-- Extracted data follows --

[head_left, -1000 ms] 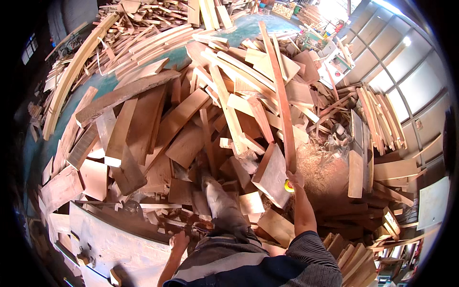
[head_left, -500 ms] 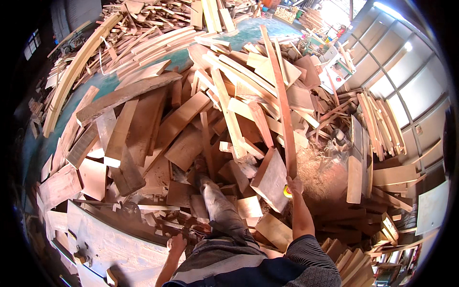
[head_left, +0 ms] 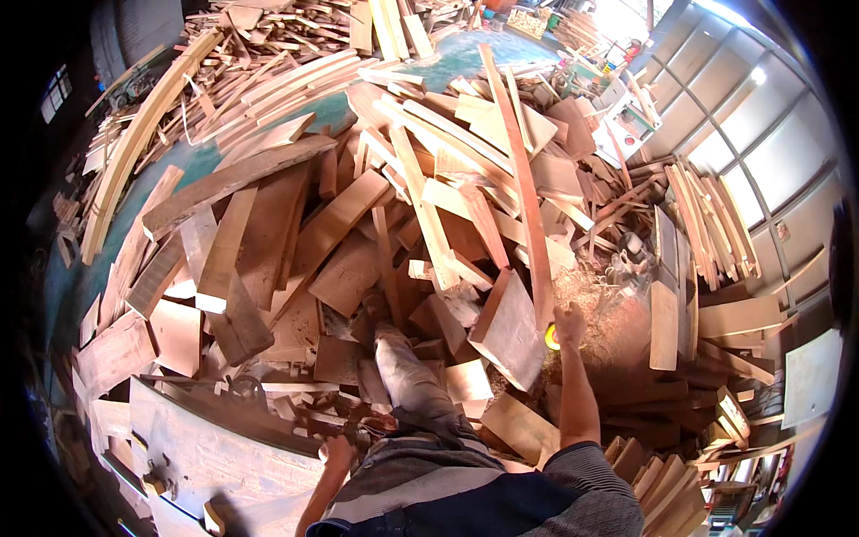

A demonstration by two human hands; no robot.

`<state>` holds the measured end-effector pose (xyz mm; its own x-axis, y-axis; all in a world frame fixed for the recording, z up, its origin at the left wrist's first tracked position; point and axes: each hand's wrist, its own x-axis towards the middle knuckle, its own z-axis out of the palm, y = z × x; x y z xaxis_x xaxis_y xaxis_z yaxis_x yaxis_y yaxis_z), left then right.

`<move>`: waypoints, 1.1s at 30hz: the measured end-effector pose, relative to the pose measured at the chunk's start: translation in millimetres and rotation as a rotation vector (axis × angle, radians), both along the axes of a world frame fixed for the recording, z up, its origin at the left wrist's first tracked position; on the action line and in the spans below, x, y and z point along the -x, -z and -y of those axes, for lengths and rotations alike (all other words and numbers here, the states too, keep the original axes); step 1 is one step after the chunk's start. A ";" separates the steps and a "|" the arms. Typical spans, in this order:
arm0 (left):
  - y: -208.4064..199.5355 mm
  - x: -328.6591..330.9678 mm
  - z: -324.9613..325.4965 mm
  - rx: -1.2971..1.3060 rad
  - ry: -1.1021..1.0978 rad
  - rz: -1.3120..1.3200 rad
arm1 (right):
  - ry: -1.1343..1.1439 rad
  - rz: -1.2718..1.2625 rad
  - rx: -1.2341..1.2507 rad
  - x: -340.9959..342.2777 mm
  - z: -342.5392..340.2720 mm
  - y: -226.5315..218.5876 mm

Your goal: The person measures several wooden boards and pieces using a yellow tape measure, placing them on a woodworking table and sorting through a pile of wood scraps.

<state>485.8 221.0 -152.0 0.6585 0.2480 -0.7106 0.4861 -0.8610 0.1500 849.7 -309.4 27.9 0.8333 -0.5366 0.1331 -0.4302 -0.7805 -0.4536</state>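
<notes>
My right hand (head_left: 569,326) is closed beside the lower end of a long reddish board (head_left: 521,179) that leans on the wood pile. A small yellow round thing (head_left: 551,337) with a pale middle shows at its fingers; its kind is not clear. Just left of it stands a thick grey-faced block (head_left: 512,336). My left hand (head_left: 338,452) is low at my side with its fingers curled, close to the right end of a dusty pale machine table (head_left: 224,456). Whatever those fingers hold is hidden.
A big heap of planks and offcuts (head_left: 349,215) surrounds my leg. Sawdust (head_left: 586,291) lies to the right. Upright boards (head_left: 711,224) lean near a metal-framed wall (head_left: 761,134). Further wood stacks (head_left: 295,85) lie beyond a green floor strip (head_left: 465,54).
My right hand has shifted right and a little up, off the long board's lower end, with the yellow thing. The board stays leaning. My left hand has moved slightly right.
</notes>
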 end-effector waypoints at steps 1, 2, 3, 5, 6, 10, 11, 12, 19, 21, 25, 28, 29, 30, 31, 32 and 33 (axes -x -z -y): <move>10.4 8.6 -0.6 -0.031 0.004 0.003 | -0.029 0.036 -0.019 -18.1 -5.8 -11.0; 11.8 7.0 3.3 -0.050 0.018 0.003 | -0.082 0.047 -0.010 -36.5 -5.6 -19.1; 12.8 4.4 2.2 -0.031 -0.007 -0.018 | -0.138 0.058 -0.002 -58.0 -7.4 -27.2; -13.5 -4.0 5.2 0.018 -0.049 -0.078 | -0.198 0.101 0.020 -98.2 -7.9 -33.9; 12.2 10.1 -1.0 0.041 -0.053 -0.050 | -0.219 0.140 0.021 -124.8 -18.3 -31.8; -19.2 12.5 4.0 0.053 -0.230 0.015 | -0.302 0.041 -0.060 -220.0 -50.1 -36.2; -10.8 16.6 3.7 0.032 -0.106 -0.008 | -0.313 0.012 -0.085 -249.6 -50.1 -34.0; -10.1 9.1 6.4 0.006 -0.062 0.000 | -0.275 -0.027 -0.017 -272.7 -35.3 -35.1; -15.2 -35.3 6.5 0.038 -0.282 -0.276 | -0.297 -0.023 0.262 -470.0 -39.3 -19.9; -13.5 -56.9 -3.1 0.035 -0.282 -0.301 | -0.247 -0.061 0.378 -521.2 -22.9 -17.6; -12.7 -89.5 -6.4 0.047 -0.303 -0.352 | -0.234 0.015 0.368 -599.2 -14.2 0.8; -20.1 -96.0 -7.7 0.020 -0.340 -0.397 | -0.324 -0.035 0.218 -616.7 -49.3 4.8; -19.7 -98.5 -8.2 0.023 -0.339 -0.402 | -0.368 -0.069 0.154 -619.0 -56.4 -0.6; -18.2 -100.3 -9.0 0.022 -0.344 -0.409 | -0.301 -0.095 0.064 -633.3 -38.7 13.0; -12.3 -104.5 -13.1 0.041 -0.328 -0.405 | -0.253 -0.106 0.116 -640.4 -10.5 12.7; -4.5 -108.2 -13.3 0.061 -0.322 -0.397 | -0.212 -0.111 0.173 -649.5 13.2 7.7; -4.7 -109.3 -10.8 0.065 -0.328 -0.391 | -0.184 -0.109 0.212 -665.3 28.7 4.8</move>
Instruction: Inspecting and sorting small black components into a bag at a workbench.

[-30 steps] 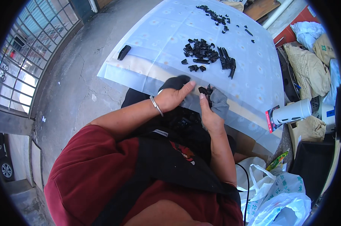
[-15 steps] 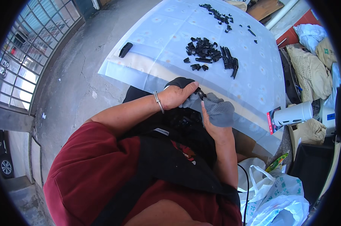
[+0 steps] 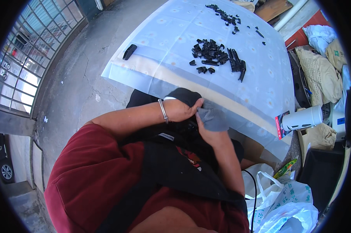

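Hands meet at the near edge of a table draped in a pale floral plastic sheet [image 3: 222, 81], seen from above the person's head. The left hand [image 3: 181, 110], a metal bangle [image 3: 163, 111] on its wrist, pinches the edge of a grey glove [image 3: 213, 118] with fingers curled. The right hand [image 3: 210, 128] is inside or against that glove, palm side down, just beside the left; whether it is fully gloved cannot be told. Both hands hover over the person's dark lap, below the sheet's overhanging edge.

On the table, well apart from the hands, a heap of small black plastic parts [image 3: 216, 57] lies near the middle, with a second scatter of black pieces [image 3: 226, 15] toward the far edge. A single black block [image 3: 129, 51] sits alone at the sheet's left side. To the right, a white cylindrical tool [image 3: 302, 118] rests at the table's corner. White plastic bags [image 3: 284, 198] crowd the ground at lower right.
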### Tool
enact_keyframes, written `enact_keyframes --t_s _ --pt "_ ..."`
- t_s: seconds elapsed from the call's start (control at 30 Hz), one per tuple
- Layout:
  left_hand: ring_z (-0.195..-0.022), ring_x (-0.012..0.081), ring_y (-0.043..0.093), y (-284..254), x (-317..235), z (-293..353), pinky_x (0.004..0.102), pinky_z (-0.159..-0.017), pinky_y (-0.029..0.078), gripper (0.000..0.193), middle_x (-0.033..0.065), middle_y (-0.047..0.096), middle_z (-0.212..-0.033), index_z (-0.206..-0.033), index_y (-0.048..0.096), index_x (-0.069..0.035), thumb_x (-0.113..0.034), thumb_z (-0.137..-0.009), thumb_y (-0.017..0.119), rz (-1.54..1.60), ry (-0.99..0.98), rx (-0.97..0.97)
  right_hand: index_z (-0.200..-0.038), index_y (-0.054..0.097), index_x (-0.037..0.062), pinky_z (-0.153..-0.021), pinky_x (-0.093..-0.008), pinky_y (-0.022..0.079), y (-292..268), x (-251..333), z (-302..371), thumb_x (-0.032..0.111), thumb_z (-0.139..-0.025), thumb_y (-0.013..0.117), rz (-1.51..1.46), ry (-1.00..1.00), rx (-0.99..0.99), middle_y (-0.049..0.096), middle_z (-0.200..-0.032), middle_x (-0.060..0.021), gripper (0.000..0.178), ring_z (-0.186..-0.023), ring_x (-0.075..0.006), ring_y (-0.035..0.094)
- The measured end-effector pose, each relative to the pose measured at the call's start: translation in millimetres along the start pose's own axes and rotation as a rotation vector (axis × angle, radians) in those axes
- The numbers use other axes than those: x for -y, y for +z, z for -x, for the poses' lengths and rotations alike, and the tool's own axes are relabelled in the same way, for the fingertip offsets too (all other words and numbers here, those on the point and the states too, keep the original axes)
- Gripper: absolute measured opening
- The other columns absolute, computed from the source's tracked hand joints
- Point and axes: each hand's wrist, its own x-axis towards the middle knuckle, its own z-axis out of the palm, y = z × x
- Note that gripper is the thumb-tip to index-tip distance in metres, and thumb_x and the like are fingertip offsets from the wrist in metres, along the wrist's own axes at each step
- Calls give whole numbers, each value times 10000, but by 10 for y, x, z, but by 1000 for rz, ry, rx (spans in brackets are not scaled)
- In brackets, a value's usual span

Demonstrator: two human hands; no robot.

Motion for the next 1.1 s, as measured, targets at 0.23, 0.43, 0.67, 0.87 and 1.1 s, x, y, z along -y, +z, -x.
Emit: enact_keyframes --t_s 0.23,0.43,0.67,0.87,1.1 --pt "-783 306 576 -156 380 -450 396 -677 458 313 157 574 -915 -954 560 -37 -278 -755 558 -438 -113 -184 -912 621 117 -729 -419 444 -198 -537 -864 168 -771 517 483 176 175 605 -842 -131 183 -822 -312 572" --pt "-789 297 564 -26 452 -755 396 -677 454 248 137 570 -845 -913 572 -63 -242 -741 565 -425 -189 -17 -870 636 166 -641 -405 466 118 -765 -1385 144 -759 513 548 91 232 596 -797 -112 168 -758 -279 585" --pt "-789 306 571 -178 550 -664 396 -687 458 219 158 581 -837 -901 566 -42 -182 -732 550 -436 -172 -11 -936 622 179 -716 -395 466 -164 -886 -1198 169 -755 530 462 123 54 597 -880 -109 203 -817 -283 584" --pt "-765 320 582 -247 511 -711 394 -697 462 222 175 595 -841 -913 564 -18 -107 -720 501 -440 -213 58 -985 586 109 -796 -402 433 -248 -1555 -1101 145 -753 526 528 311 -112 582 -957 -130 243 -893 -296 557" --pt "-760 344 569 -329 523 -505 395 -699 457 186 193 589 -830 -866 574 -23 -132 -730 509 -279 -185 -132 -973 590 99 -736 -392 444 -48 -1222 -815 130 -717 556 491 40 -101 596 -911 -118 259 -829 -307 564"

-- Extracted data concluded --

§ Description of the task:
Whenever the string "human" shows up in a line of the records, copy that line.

§ Response to this exercise:
A demonstration by two human hands; no robot.
Demonstrator: two human hands; no robot.

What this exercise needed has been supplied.